Solution Approach 2:
The patent introduces virtual patients as an intermediary between the control algorithm and real patients. The virtual patients serve as a safe intermediary medium that allows algorithm validation without directly exposing real patients to potential harm. The physiological models of virtual patients mediate the testing process, enabling safety evaluation while maintaining validation integrity.
3Loss of time
If simulators are used to validate control algorithms, then validation time is reduced, but simulation accuracy decreases due to modeling biases
Solution Approach 1:
The patent dynamically adjusts and refines the physiological model parameters of virtual patients based on real patient data.

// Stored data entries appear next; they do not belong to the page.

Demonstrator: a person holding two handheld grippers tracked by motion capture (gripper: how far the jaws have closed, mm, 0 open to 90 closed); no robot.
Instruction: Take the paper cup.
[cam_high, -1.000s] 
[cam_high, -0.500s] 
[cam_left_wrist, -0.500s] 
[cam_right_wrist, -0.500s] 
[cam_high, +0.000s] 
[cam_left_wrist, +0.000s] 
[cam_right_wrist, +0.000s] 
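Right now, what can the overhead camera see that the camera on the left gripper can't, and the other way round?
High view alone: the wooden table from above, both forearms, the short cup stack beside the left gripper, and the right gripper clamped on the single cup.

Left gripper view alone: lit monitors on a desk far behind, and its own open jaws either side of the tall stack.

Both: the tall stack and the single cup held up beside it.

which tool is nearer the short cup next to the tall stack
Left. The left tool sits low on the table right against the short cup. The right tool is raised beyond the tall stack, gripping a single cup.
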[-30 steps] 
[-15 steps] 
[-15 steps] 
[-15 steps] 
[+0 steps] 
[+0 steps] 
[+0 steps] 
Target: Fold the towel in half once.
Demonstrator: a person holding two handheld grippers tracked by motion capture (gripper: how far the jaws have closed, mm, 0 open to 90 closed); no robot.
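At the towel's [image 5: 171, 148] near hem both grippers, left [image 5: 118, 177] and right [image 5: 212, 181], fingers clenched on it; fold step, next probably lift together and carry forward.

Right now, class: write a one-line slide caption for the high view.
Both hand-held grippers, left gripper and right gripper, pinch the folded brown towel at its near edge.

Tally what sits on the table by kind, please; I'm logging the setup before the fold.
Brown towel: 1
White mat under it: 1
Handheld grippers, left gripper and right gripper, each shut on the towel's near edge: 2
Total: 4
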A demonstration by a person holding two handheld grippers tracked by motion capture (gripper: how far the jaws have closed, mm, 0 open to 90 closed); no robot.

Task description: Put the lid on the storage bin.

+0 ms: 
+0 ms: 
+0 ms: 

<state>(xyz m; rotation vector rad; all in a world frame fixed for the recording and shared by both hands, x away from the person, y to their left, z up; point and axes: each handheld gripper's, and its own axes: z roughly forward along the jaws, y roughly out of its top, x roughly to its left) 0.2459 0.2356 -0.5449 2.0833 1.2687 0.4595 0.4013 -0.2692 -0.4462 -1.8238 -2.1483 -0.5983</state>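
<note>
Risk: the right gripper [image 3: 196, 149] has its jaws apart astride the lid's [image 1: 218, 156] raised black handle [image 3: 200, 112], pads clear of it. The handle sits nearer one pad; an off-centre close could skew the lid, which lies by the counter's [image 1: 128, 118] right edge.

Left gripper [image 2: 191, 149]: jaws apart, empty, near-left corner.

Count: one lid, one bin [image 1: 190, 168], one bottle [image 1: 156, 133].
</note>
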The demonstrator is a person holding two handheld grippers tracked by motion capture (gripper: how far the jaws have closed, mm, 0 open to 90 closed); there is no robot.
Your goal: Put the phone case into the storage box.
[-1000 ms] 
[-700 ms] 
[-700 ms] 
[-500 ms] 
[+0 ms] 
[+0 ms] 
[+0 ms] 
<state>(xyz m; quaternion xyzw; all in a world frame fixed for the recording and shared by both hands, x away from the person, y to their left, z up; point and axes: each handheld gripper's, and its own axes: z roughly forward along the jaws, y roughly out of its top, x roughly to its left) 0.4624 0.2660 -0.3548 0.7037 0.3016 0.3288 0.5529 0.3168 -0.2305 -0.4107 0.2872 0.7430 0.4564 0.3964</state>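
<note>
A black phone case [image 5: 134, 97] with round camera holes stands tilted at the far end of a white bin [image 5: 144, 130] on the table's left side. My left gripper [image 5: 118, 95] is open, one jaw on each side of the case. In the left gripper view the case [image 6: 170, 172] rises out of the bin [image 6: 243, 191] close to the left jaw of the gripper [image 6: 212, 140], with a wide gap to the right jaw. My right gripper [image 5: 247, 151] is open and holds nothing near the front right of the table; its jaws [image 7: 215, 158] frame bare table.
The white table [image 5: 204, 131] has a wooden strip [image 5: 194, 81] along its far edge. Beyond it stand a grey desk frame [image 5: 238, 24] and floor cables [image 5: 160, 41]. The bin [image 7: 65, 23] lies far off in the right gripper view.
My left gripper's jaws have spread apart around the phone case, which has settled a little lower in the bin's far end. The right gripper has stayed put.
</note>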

Instead of using fixed, biased simulator parameters, the system continuously updates model parameters to accurately reflect individual patient characteristics, thereby maintaining high simulation accuracy while benefiting from the time efficiency of virtual simulation.
Solution Approach 2:
The patent implements feedback mechanisms where simulation results are continuously compared with actual patient outcomes, and the virtual patient models are updated accordingly. This feedback loop ensures that the simulation accuracy is maintained at high levels by continuously refining the physiological models based on real-world performance data, eliminating the modeling biases inherent in static simulators.
Data Source
AI summary
A method for validating a control algorithm, the method being implemented by a computer and comprising the steps of receiving a plurality of states (50); receiving a plurality of reference actions (52); receiving a plurality of reference outputs (54); processing the plurality of states (56); computing at least an action difference (58) consisting of computing at least a difference between at least one control action and at least one reference action; evaluating the at least an action difference (60) by computing at least an evaluation score; and validating the control algorithm (62), the control algorithm being validated if at least the evaluation score satisfies an evaluation score criteria.